__About this task__: In the listing below, find the line holding "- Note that" and the line holding "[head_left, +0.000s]". Write out those two lines and all lines between, exactly, and nothing more.
Start of Block
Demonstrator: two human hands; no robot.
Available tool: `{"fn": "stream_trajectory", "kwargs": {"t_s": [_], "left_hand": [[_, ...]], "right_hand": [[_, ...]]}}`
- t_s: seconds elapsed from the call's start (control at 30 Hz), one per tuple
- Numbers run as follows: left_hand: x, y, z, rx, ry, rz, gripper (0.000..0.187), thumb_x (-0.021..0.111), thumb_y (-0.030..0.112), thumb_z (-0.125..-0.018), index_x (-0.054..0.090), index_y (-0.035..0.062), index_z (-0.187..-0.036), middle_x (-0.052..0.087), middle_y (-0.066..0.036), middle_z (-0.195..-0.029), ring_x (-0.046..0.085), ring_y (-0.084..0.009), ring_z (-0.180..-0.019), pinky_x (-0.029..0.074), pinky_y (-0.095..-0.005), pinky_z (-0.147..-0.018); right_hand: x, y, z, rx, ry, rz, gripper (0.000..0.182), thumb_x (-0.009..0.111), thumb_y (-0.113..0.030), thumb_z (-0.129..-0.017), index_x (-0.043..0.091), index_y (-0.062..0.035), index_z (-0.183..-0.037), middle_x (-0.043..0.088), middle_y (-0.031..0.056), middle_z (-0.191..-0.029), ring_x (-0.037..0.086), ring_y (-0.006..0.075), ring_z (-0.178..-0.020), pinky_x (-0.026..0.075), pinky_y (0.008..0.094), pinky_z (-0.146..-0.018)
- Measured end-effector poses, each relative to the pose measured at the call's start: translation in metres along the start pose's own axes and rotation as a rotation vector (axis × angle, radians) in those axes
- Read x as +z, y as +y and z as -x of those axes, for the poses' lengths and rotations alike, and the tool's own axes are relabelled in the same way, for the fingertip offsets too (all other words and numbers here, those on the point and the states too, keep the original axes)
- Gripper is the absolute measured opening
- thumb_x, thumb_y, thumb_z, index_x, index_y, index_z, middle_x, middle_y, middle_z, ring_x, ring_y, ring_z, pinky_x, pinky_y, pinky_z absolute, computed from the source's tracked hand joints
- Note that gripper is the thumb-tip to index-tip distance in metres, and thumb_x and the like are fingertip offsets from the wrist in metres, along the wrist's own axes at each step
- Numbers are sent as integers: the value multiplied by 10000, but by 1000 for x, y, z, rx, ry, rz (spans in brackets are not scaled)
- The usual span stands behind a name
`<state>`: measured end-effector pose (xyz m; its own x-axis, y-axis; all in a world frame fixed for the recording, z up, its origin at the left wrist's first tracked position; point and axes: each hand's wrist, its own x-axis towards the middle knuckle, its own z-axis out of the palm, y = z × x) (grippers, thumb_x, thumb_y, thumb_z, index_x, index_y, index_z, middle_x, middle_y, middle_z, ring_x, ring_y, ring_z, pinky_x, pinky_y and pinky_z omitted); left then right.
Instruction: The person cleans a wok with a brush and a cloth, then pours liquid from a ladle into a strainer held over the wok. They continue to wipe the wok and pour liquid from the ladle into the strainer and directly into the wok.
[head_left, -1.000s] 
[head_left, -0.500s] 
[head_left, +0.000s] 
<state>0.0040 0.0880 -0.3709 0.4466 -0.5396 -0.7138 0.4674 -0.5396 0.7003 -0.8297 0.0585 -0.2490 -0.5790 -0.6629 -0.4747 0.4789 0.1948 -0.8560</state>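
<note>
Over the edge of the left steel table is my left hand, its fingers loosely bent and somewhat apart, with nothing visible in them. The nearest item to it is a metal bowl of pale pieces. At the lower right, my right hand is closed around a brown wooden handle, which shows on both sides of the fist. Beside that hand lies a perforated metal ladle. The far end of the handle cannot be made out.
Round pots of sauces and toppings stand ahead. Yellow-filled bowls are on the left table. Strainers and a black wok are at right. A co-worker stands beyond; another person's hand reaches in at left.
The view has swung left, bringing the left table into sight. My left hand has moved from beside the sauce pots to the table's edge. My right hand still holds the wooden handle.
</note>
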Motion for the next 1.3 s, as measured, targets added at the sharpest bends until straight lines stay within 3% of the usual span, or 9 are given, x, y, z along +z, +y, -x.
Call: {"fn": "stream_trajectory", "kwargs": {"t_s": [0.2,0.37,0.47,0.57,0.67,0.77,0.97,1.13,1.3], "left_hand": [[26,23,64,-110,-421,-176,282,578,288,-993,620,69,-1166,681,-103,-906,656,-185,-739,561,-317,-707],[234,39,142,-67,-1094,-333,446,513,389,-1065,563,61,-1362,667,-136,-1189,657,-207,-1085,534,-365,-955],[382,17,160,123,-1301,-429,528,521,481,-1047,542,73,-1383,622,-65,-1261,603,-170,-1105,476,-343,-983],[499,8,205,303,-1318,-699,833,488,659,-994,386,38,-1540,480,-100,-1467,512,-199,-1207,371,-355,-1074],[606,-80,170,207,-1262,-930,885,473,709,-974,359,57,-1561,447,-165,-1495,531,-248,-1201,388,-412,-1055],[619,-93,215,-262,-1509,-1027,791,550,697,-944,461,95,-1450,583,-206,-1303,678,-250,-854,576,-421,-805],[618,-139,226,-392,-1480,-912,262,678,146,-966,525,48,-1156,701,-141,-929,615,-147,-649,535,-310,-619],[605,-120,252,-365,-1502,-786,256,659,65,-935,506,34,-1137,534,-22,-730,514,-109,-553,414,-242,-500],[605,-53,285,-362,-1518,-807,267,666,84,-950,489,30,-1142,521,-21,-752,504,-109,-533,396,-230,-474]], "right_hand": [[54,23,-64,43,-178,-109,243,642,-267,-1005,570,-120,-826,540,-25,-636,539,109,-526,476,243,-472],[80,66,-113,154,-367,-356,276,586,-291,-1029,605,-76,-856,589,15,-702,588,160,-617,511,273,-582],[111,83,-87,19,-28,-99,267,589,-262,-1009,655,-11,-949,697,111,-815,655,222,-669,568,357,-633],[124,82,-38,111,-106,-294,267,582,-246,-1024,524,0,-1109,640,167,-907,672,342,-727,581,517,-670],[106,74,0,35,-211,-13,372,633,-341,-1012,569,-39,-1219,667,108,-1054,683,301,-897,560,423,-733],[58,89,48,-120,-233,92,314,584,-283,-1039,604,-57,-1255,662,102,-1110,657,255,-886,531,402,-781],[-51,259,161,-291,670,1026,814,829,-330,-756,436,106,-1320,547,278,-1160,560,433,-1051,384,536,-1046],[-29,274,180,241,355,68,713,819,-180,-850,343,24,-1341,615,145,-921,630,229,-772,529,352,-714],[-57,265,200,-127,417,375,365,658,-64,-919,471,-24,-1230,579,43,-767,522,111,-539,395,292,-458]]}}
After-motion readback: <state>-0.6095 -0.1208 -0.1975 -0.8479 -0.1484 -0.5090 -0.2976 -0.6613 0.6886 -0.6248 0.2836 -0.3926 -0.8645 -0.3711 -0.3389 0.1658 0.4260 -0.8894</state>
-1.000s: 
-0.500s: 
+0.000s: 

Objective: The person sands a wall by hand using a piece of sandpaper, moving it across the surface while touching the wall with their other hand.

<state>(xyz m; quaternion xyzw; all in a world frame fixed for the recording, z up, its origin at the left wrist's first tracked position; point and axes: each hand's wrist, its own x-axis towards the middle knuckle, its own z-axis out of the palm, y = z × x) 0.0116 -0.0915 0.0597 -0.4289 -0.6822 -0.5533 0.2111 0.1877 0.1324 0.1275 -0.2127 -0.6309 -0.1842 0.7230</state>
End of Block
__Written answer__:
- Note that gripper is the thumb-tip to index-tip distance in metres, and thumb_x and the like are fingertip offsets from the wrist in metres, along the wrist's own axes at each step
- Numbers are sent as integers: the value multiplied by 10000, but by 1000 for x, y, z, rx, ry, rz (spans in brackets are not scaled)
- The usual span stands behind a name
`<state>`: measured end-effector pose (xyz m; its own x-axis, y-axis; all in a world frame fixed for the recording, z up, its origin at the left wrist's first tracked position; point and axes: each hand's wrist, its own x-axis towards the middle knuckle, its own z-axis out of the palm, y = z × x) (grippers, thumb_x, thumb_y, thumb_z, index_x, index_y, index_z, middle_x, middle_y, middle_z, ring_x, ring_y, ring_z, pinky_x, pinky_y and pinky_z omitted); left then right.
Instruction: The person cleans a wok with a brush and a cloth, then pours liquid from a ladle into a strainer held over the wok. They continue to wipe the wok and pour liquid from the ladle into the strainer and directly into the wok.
[head_left, -1.000s] 
[head_left, -0.500s] 
[head_left, +0.000s] 

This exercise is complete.